Your goal
The listing below holds pictures; exclude them. Return exactly the lines from the one with "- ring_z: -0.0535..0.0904" through the one with "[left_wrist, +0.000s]".

Exercise data
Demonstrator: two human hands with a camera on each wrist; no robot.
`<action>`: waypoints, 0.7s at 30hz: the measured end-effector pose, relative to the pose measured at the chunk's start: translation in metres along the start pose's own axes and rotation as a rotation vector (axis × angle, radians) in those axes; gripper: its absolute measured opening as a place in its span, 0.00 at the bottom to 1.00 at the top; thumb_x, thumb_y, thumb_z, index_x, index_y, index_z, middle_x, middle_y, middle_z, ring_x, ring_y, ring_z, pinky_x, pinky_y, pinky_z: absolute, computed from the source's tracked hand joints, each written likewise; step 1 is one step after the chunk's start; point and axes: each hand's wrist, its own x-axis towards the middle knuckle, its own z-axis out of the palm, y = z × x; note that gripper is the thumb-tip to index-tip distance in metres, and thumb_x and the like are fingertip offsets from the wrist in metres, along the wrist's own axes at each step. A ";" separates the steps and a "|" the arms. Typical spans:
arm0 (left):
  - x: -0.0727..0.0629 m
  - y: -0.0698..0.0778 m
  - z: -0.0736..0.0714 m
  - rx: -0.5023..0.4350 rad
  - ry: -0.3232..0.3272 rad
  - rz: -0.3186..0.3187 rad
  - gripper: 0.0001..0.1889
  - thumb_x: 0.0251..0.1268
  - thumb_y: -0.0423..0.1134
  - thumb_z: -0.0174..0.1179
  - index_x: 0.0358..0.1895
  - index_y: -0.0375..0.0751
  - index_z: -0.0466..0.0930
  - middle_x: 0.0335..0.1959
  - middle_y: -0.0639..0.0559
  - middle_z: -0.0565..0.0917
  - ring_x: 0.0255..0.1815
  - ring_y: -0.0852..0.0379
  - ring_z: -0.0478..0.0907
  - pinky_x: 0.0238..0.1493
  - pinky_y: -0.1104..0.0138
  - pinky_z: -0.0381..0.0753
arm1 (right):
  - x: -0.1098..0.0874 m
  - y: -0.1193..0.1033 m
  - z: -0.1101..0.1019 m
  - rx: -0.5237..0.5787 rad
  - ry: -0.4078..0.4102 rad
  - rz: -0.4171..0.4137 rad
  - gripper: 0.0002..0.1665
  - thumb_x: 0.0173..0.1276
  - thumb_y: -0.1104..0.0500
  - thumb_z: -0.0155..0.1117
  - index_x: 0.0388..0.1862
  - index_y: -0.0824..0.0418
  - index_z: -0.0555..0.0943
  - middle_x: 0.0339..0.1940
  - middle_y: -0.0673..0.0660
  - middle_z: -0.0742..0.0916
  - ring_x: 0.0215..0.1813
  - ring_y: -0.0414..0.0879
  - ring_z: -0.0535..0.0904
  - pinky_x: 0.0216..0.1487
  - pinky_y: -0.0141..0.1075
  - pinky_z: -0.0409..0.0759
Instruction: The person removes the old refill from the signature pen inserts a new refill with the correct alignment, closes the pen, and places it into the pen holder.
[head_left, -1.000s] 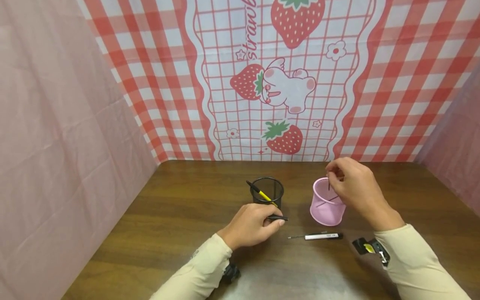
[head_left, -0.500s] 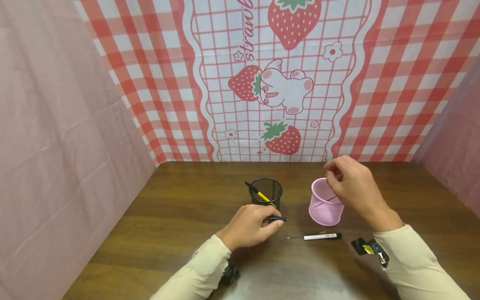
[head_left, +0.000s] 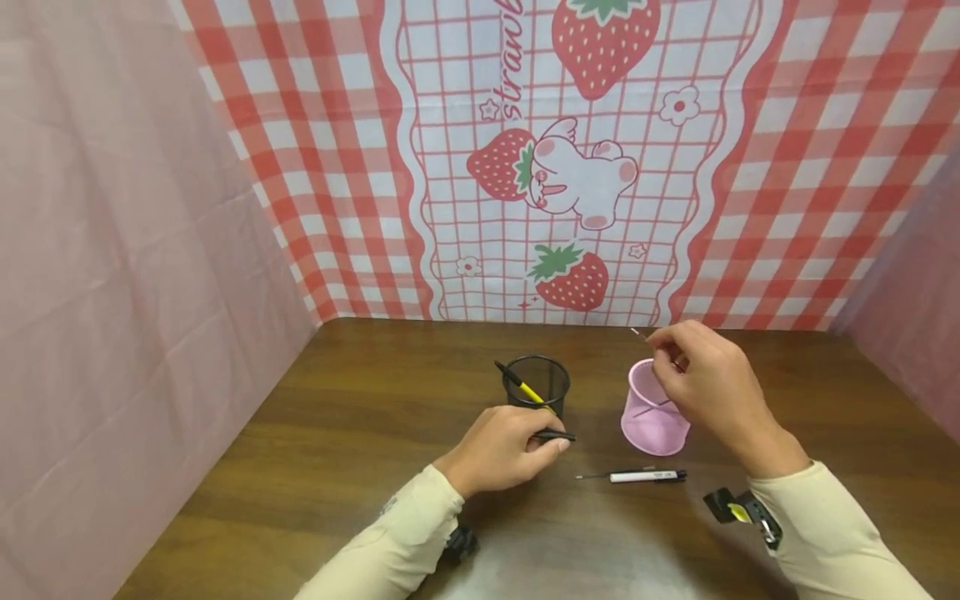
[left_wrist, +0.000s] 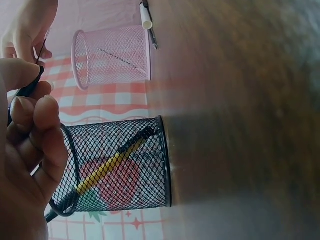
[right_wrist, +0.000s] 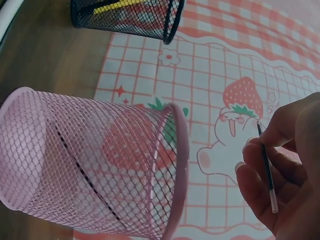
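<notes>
My right hand (head_left: 708,379) pinches a slim pen refill (right_wrist: 267,170) above the pink mesh pen holder (head_left: 655,429). The refill's pale end sticks out past the fingertips in the head view. A second dark refill (right_wrist: 87,177) leans inside the pink holder. My left hand (head_left: 502,450) grips a slim black pen part (head_left: 553,435) between thumb and fingers; most of it is hidden in the hand. This hand is in front of the black mesh pen holder (left_wrist: 120,167), where a yellow and black pen (head_left: 528,390) stands tilted.
On the table (head_left: 360,433), in front of the pink holder, lies a white pen barrel (head_left: 633,477) with a black end and a thin dark rod alongside. A red checked strawberry cloth (head_left: 562,167) hangs behind. A pale pink curtain (head_left: 150,250) closes the left side.
The refill in my right hand pointed down into the pink holder; now its end points up and left above the rim. My left hand has kept its grip and place.
</notes>
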 end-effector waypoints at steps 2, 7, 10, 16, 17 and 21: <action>0.000 0.000 0.000 0.001 0.003 0.001 0.06 0.68 0.44 0.65 0.41 0.48 0.85 0.20 0.67 0.72 0.20 0.73 0.65 0.25 0.80 0.66 | -0.001 -0.001 0.001 0.018 -0.008 0.008 0.11 0.52 0.72 0.67 0.35 0.63 0.85 0.29 0.53 0.83 0.30 0.43 0.76 0.33 0.29 0.72; 0.000 0.000 0.001 0.008 0.004 0.004 0.06 0.67 0.44 0.65 0.40 0.48 0.85 0.20 0.67 0.72 0.21 0.74 0.65 0.26 0.80 0.66 | -0.004 -0.006 0.004 0.072 -0.030 0.023 0.12 0.52 0.74 0.68 0.35 0.62 0.85 0.28 0.50 0.83 0.30 0.41 0.76 0.33 0.24 0.70; -0.001 0.000 0.002 0.013 0.001 0.003 0.06 0.67 0.44 0.65 0.40 0.48 0.85 0.21 0.67 0.74 0.21 0.74 0.65 0.26 0.81 0.66 | -0.005 -0.008 0.004 0.092 -0.048 0.017 0.13 0.51 0.74 0.68 0.34 0.62 0.84 0.29 0.50 0.83 0.30 0.41 0.76 0.33 0.24 0.71; -0.001 0.001 0.002 0.017 -0.003 -0.001 0.06 0.67 0.44 0.65 0.41 0.47 0.85 0.21 0.67 0.74 0.22 0.74 0.66 0.27 0.81 0.66 | -0.010 -0.011 0.001 0.109 -0.091 0.038 0.14 0.50 0.74 0.71 0.35 0.61 0.85 0.29 0.48 0.82 0.30 0.40 0.76 0.32 0.26 0.73; -0.001 0.001 0.002 0.019 -0.003 -0.002 0.06 0.67 0.44 0.65 0.41 0.48 0.85 0.21 0.67 0.74 0.22 0.74 0.66 0.27 0.81 0.66 | -0.011 -0.011 0.000 0.105 -0.101 0.042 0.15 0.50 0.74 0.72 0.35 0.60 0.85 0.30 0.48 0.82 0.30 0.40 0.76 0.31 0.28 0.74; 0.000 0.001 0.002 0.025 0.002 -0.002 0.06 0.67 0.45 0.65 0.40 0.48 0.85 0.21 0.68 0.73 0.21 0.73 0.65 0.27 0.80 0.66 | -0.014 -0.013 -0.003 0.087 -0.146 0.052 0.15 0.50 0.72 0.76 0.36 0.59 0.85 0.31 0.47 0.83 0.31 0.39 0.77 0.30 0.36 0.78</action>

Task solution
  - ring_z: -0.0535..0.0904
  - pinky_x: 0.0216..0.1487
  - pinky_y: -0.0141..0.1075
  - pinky_z: -0.0409..0.0759
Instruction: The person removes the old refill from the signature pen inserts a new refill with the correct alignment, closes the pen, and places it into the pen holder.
[head_left, -1.000s] 
[head_left, -0.500s] 
[head_left, +0.000s] 
[left_wrist, +0.000s] 

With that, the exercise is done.